Questions regarding the office’s compliance of Article 2 of the European Convention of Human Rights (ECHR), the right to life, pepper the report. ECHR jurisprudence, as far as the office of the Police Ombudsman is concerned, tests whether investigations into such murders are compliant to Article 2.
A very interesting legal point, as far as I am concerned, was raised by the CAJ in light of this and it noted:
Article 2 requirements expressed by the European Court to the effect that “the
authorities must have taken the reasonable steps available to them to secure the
evidence concerning the incident” and “they cannot leave it to the initiative of the next of kin… to take responsibility for the conduct of any investigative procedures(page 22, referencing Jordan v UK)

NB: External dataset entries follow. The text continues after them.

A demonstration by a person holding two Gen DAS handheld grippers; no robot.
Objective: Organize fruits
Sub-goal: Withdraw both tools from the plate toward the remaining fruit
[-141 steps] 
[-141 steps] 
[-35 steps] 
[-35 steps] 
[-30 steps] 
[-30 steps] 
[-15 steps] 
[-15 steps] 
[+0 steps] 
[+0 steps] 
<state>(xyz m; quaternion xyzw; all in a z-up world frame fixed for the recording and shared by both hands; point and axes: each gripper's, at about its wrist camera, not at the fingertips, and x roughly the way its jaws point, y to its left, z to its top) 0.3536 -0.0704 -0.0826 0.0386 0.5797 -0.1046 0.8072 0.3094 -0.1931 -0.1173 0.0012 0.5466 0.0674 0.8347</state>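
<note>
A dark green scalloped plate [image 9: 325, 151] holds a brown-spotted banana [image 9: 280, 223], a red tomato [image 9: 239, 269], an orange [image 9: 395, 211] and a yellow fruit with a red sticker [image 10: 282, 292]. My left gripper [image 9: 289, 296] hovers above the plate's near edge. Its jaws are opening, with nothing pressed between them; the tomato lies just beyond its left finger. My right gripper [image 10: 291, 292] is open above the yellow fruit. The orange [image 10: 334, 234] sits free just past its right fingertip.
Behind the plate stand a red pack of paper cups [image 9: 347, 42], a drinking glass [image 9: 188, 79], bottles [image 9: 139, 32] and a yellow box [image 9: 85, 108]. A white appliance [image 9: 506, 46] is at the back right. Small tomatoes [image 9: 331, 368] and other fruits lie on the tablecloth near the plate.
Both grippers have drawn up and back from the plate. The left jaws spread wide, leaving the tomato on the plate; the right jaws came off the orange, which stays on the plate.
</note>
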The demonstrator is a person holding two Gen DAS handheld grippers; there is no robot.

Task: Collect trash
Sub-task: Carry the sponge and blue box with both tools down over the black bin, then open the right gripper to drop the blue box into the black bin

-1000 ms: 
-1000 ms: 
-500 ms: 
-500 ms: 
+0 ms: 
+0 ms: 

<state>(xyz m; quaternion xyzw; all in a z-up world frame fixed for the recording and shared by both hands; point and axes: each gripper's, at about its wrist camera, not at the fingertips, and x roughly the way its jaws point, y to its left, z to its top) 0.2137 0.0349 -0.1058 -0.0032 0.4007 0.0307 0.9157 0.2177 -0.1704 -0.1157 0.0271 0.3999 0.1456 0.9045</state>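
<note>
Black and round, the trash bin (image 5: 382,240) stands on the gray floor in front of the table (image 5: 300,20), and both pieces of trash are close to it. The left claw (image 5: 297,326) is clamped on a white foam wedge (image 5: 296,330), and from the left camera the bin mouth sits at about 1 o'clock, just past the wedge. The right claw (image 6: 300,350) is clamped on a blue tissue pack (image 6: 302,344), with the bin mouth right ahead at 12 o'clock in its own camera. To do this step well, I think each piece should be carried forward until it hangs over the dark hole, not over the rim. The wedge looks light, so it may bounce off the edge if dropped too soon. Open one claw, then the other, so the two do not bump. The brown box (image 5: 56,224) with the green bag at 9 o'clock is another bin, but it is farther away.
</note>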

Since I know at first hand that the families (together with the Pat Finucane Centre and British Irish Rights Watch) produced the most crucial pieces of evidence from archive research, I can assume that PONI’s compliance will fail legal tests.
In spite of all of this, the CAJ too makes a point of not calling for Mr. Hutchinson’s resignation.
Nevertheless, there will come a time – and I do not think it too far in the future – that Mr. Al Hutchinson will have to go. Two separate independent investigations into the influence of the old guard civil servants of the Northern Ireland Office and the “reformed” Police Service Northern Ireland will be published soon. In the interim period he will have to answer to the CAJ review and political leaders from each and every political party. Sam Pollock, the highly regarded Chief Executive of the office who has resigned because of him, will have his day yet.
We should remember how important it is to distinguish the man from the office when he does go.
The office is a far from perfect statutory body whose independence, by terms of its own remit under British paymasters and British legislation, is moot from the outset. Nevertheless, it is an essential safeguard that the whole community has to hold the police, past and present, to book. What it does need – quite simply – is a better manager.
Unfortunately, I have a terrible feeling that the families of those massacred in Loughinisland are all too aware of that at this very moment.
Ciarán MacAirt
Disclaimer for post above: all opinions are my own and do not necessarily represent the views of other family members or NGOs.